In a lengthy number of tweets, Johnathan Corgan—a Core developer—took aim at Coindesk’s Consensus 2018 event, pointing out the clique-like environment it nurtured.
He accused Coindesk of running a club for all the “popular kids” to bash the “geeks and nerds” who developed Bitcoin.
“The amount of fluff and cargo-cult engineering is astounding. Unrestrained incantation of buzzwords and feel-good hype does not a successful business plan make. Unless, of course, the business plan is really just a means of separating clueless people (customers and VCs alike) from their money,” Corgan continued.
He also said that there has been “exactly one successful use case” for blockchain technology, pointing at Bitcoin.

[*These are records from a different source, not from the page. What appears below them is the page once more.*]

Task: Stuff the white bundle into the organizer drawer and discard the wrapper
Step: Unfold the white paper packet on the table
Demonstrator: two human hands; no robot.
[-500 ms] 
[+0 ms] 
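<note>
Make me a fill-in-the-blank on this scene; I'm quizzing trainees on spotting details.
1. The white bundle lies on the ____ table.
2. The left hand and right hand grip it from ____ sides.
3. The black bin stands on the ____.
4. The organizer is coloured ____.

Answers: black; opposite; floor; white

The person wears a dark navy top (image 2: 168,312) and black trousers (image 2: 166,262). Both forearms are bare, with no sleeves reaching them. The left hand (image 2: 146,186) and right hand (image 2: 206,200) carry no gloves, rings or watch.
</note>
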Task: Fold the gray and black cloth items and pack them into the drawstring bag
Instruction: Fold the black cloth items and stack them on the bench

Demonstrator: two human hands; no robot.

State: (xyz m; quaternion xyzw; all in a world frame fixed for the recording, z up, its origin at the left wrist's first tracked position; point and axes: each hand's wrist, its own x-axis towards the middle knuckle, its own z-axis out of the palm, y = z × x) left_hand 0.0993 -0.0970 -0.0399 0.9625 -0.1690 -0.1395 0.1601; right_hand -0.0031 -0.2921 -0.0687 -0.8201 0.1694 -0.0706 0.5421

“‘Blockchain not Bitcoin’ companies, with a variety of motivations, see Bitcoin’s success and think the underlying blockchain data structure is the magic ingredient. A historical ledger secure from manipulation and censorship is indeed valuable, but has only been accomplished in Bitcoin by making it *financially infeasible* for anyone to attempt to deviate from the rules everyone else accepts… None of these other ‘blockchain not Bitcoin’ proposals, attempting to replicate Bitcoin’s success but in some other application domain, captures these dynamics. They merely invoke the twin magic words ‘blockchain’ and ‘decentralized’ instead,” he said.
Corgan also predicted that most of these “blockchain not Bitcoin” companies would go bankrupt or make their infrastructures reliant on Bitcoin within the next five years.
His reasoning behind this is that blockchains are “nothing more than […] expensive and slow [databases],” and because of their inefficiency in processing data quickly, many companies will be frustrated with trying to decentralize their work.
Not everyone agrees with his assessment in that blockchains do not necessarily have to use proof of work algorithms to verify their blocks. Cadastral services, for example, don’t require mining of property records. Then again, zero-trust without proof of work is a very difficult thing to implement and might not be as decentralized as many would hope. Proof of stake has previously been criticized as something that centralizes networks.
Meanwhile, Corgan wasn’t the only individual who criticized the Consensus 2018 event. Vitalik Buterin also spoke out against Coindesk for its reporting policies for the conference, which he said, “are designed to trap you with gotchas.”